The Pope continues: This sister now cries out to us because of the harm we have inflicted on her by our irresponsible use and abuse of the goods with which God has endowed her. We have come to see ourselves as her lords and masters, entitled to plunder her at will. The violence present in our hearts, wounded by sin, is also reflected in the symptoms of sickness evident in the soil, in the water, in the air and in all forms of life. This is why the earth herself, burdened and laid waste, is among the most abandoned and maltreated of our poor; she “groans in travail” (Rom 8:22). We have forgotten that we ourselves are dust of the earth (cf.
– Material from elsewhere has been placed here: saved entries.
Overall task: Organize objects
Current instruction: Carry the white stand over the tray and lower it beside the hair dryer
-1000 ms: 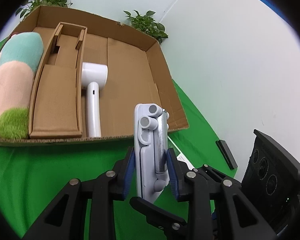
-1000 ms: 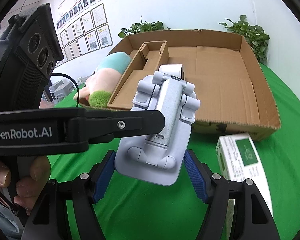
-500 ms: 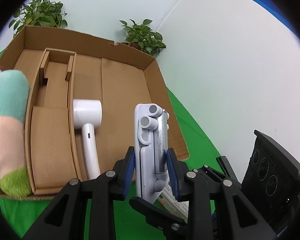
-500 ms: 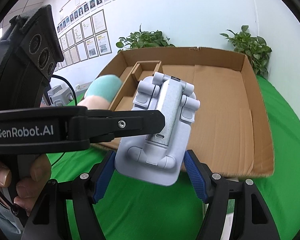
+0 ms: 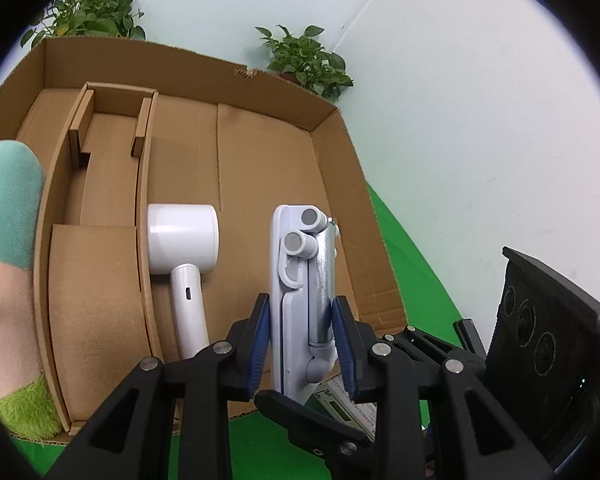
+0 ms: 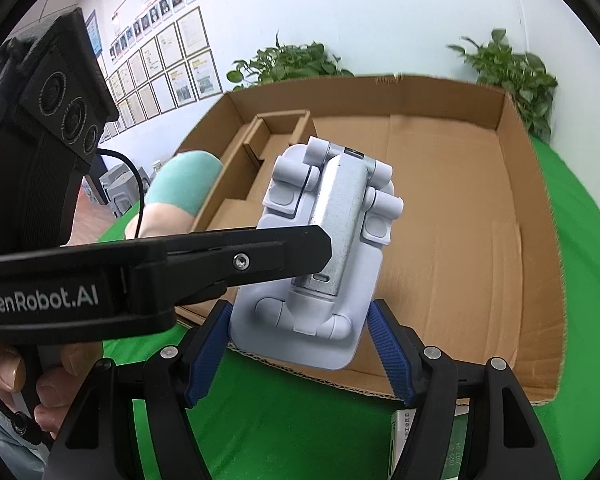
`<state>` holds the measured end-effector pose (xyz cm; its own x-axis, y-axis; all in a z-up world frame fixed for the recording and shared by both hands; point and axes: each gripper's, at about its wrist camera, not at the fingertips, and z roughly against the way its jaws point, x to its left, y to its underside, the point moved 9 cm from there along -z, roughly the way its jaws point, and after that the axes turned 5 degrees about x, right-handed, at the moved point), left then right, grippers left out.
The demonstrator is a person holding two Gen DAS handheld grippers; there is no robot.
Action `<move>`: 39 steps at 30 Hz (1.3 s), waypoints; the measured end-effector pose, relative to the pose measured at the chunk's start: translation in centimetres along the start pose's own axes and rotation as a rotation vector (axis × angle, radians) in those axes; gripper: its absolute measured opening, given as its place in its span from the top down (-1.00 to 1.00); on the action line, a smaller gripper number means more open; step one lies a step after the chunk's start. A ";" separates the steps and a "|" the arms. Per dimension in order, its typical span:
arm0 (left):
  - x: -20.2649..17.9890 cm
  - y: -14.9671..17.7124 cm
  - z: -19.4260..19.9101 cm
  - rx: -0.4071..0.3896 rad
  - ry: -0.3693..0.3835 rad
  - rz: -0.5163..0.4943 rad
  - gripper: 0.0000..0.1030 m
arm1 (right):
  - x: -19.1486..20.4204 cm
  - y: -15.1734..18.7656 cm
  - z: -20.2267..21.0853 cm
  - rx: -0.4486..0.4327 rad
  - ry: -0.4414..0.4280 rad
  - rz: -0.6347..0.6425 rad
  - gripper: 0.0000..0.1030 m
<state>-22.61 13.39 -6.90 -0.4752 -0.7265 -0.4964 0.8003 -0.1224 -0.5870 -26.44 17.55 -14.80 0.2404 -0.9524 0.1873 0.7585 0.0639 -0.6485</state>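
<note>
A pale grey folded phone stand (image 5: 304,280) hangs above the front edge of an open cardboard box (image 5: 260,152). My left gripper (image 5: 300,340) is shut on the stand's thin sides. My right gripper (image 6: 298,344) is shut on the wide base of the same stand (image 6: 332,220), and a left gripper finger (image 6: 220,256) crosses in front of it. Inside the box lies a white hair dryer (image 5: 184,240) beside a cardboard insert (image 5: 96,264). The box floor (image 6: 452,208) to the right of the dryer is bare.
A plush toy (image 5: 4,240) in teal, pink and green lies against the box's left side. A small green and white carton (image 6: 424,440) sits on the green cloth under my right gripper. Potted plants (image 5: 308,60) stand behind the box by the wall.
Both grippers have carried the stand forward from over the green cloth to over the box's front edge. The carton has slid down under the grippers. Both grips are unchanged.
</note>
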 end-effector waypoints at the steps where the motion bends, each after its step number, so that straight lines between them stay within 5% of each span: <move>1: 0.1 0.1 -0.3 0.007 -0.004 0.003 0.44 | -0.3 0.1 -0.4 0.011 -0.005 -0.008 -0.30; 16: 2.2 1.2 -4.0 0.108 -0.095 0.031 0.44 | -2.6 2.2 -4.7 0.136 -0.096 -0.088 -0.30; 17: 2.4 1.3 -4.4 0.120 -0.106 0.029 0.56 | -2.6 2.3 -5.0 0.142 -0.096 -0.089 -0.29; 18: 2.5 1.6 -4.9 0.147 -0.120 0.026 0.73 | -2.6 2.3 -5.2 0.144 -0.097 -0.085 -0.03; 21: 3.3 2.1 -5.6 0.160 -0.151 0.039 0.74 | -3.0 2.1 -5.3 0.148 -0.078 -0.082 0.13; 33: 3.2 2.1 -5.9 0.153 -0.106 0.115 0.75 | -2.8 2.3 -5.3 0.142 -0.034 -0.033 0.16; 39: 3.6 2.3 -5.9 0.167 -0.166 0.090 0.72 | -3.0 2.3 -5.9 0.155 -0.046 -0.044 0.11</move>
<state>-24.65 14.51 -13.78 -0.3439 -0.8390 -0.4217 0.8924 -0.1523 -0.4248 -29.04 18.82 -21.22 0.2302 -0.9407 0.2491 0.8522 0.0713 -0.5183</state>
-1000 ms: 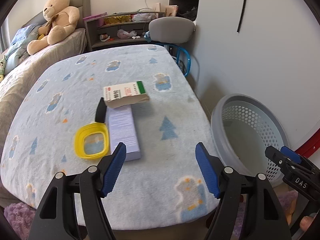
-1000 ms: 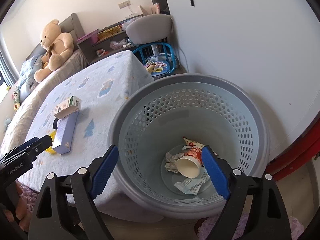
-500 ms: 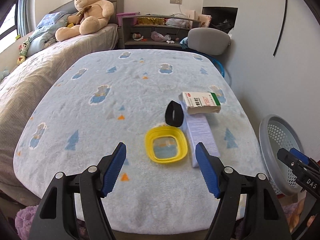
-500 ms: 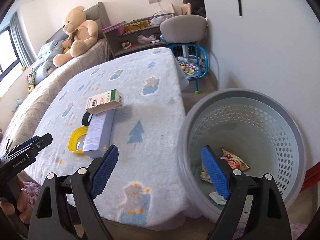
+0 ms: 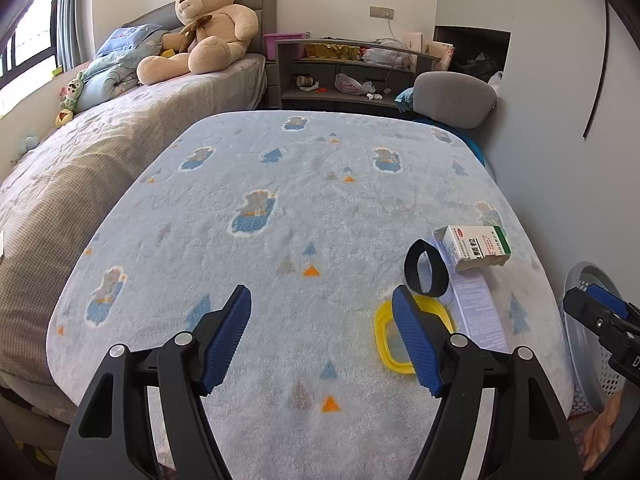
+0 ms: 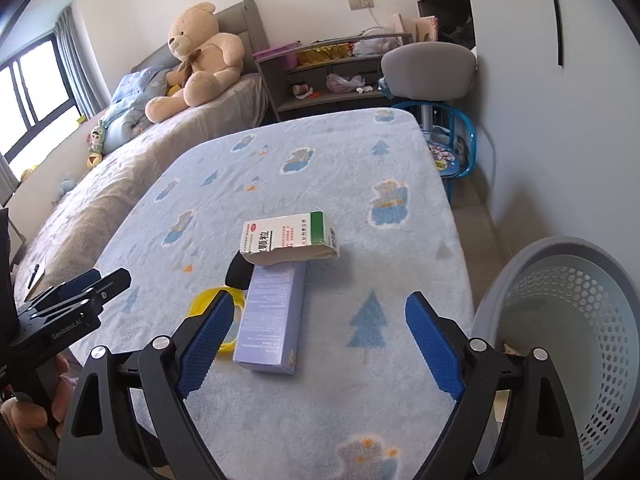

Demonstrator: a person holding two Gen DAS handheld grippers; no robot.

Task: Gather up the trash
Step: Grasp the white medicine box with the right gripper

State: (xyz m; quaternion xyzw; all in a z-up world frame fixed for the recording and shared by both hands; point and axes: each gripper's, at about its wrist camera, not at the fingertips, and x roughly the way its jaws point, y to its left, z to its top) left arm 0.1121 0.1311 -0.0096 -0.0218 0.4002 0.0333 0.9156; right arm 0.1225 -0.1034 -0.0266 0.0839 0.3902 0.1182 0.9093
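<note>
1. My right gripper (image 6: 316,344) is empty, its jaws opening; my left gripper (image 5: 320,340) is wide open and empty too.
2. The white carton (image 6: 290,240) leans on the purple box (image 6: 272,316), left of the basket (image 6: 568,344).
3. I'd straddle the purple box across its narrow width, then close.

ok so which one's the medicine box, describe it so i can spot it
Find the table under the pale blue blanket, then the small cluster near the laundry basket. The medicine box is white with a green end, lying atop the long lavender box.
</note>
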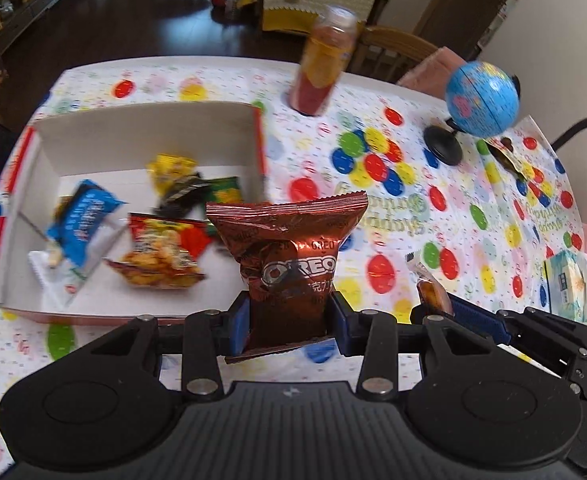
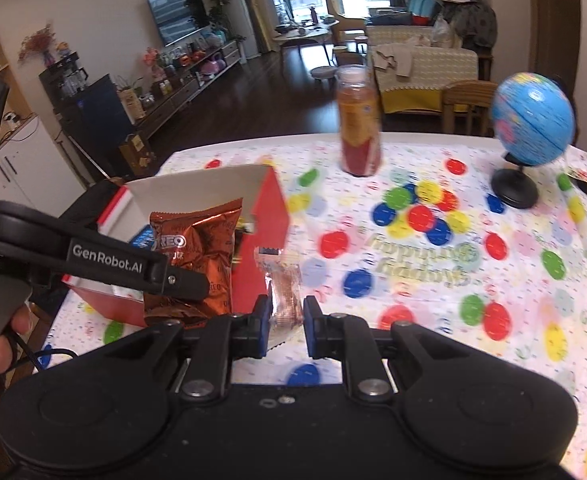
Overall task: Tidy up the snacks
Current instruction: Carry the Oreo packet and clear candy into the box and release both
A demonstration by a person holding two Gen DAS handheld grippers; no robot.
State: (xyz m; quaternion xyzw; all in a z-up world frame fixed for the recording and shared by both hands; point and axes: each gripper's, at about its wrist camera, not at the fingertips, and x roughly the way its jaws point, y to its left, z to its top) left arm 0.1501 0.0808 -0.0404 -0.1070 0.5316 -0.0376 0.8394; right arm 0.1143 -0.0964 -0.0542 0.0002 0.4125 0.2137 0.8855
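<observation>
My left gripper is shut on a brown Oreo packet and holds it upright above the table, just right of the red-and-white box. The box holds several snack packets, among them a blue one and an orange one. My right gripper is shut on a small clear-wrapped brown snack, to the right of the box. The Oreo packet and left gripper show at the left in the right wrist view. The right gripper shows at the lower right of the left wrist view.
A tall bottle of red-orange drink stands at the table's far side. A small blue globe on a black stand is at the far right. A snack wrapper lies past the globe. A tissue pack lies at the right edge.
</observation>
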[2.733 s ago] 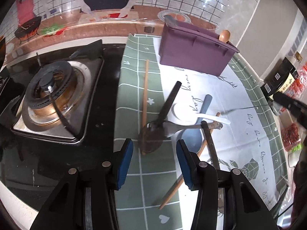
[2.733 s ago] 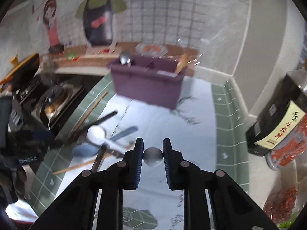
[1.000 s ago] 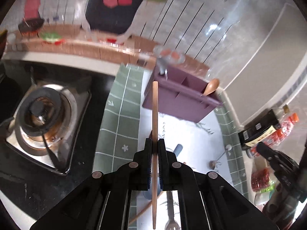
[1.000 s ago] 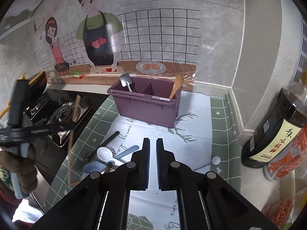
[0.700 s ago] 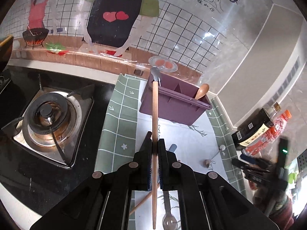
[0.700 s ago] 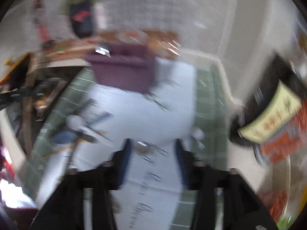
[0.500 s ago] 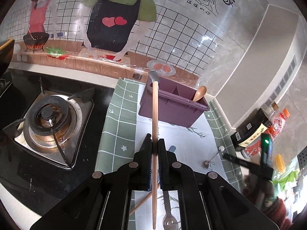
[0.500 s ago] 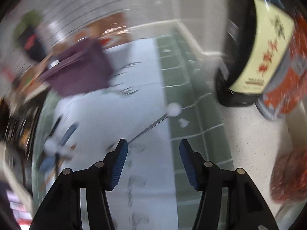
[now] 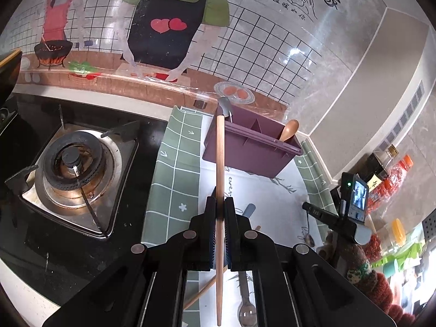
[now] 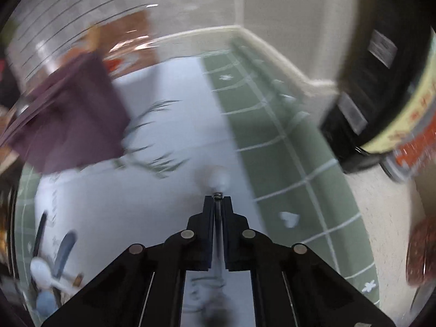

Gen 2:7); our very bodies are made up of her elements, we breathe her air and we receive life and refreshment from her waters. (1-2)

Pope Francis was not the only one to warn us: Steve de Gruchy did that years ago when he called for an Olive theology; so did Wangari Maathai in Kenya, so did Archbishop Thabo Makgoba and Bishop Geoff Davies, Kumi Naidoo and many many others.

If we do not listen to these words and change course, our faith and spirituality will be meaningless and empty:

But thanks be to God for the hope of Easter, for another way is always possible. Thanks be to God who always gives us hope, who remind us that Good Friday never has the last word. Young children across the world led by a 16year old child called Greta Thurnberg are beginning to lead us. While statements have been made over the years, words on paper alone are no longer enough. Even small actions, while helpful, does not deal with the urgency of the situation. It is time to wake up our policy makers, to preserve what we have and to reverse our current pathway but if they refuse to wake up, we – the people – will have no option but to deal with this ourselves. This is a global crisis and Kairos moment, if ever there was one. It is also a moment of hope and opportunity.

Jesus took bread and wine, made from elements that come from the earth, from the soil and said: This is my body, this is my blood. St Paul then said: We are the body of Christ. We are what we eat. We become what we are called. That unity, the unity with all of creation, this reversal of our disconnection from the earth, is what will begin our healing and should constitute our spiritual journey for the way forward. Let us pray: Lord Jesus Christ, begin the work of healing within us, that we may be reunited with you, with ourselves, with each other and with the earth. Amen.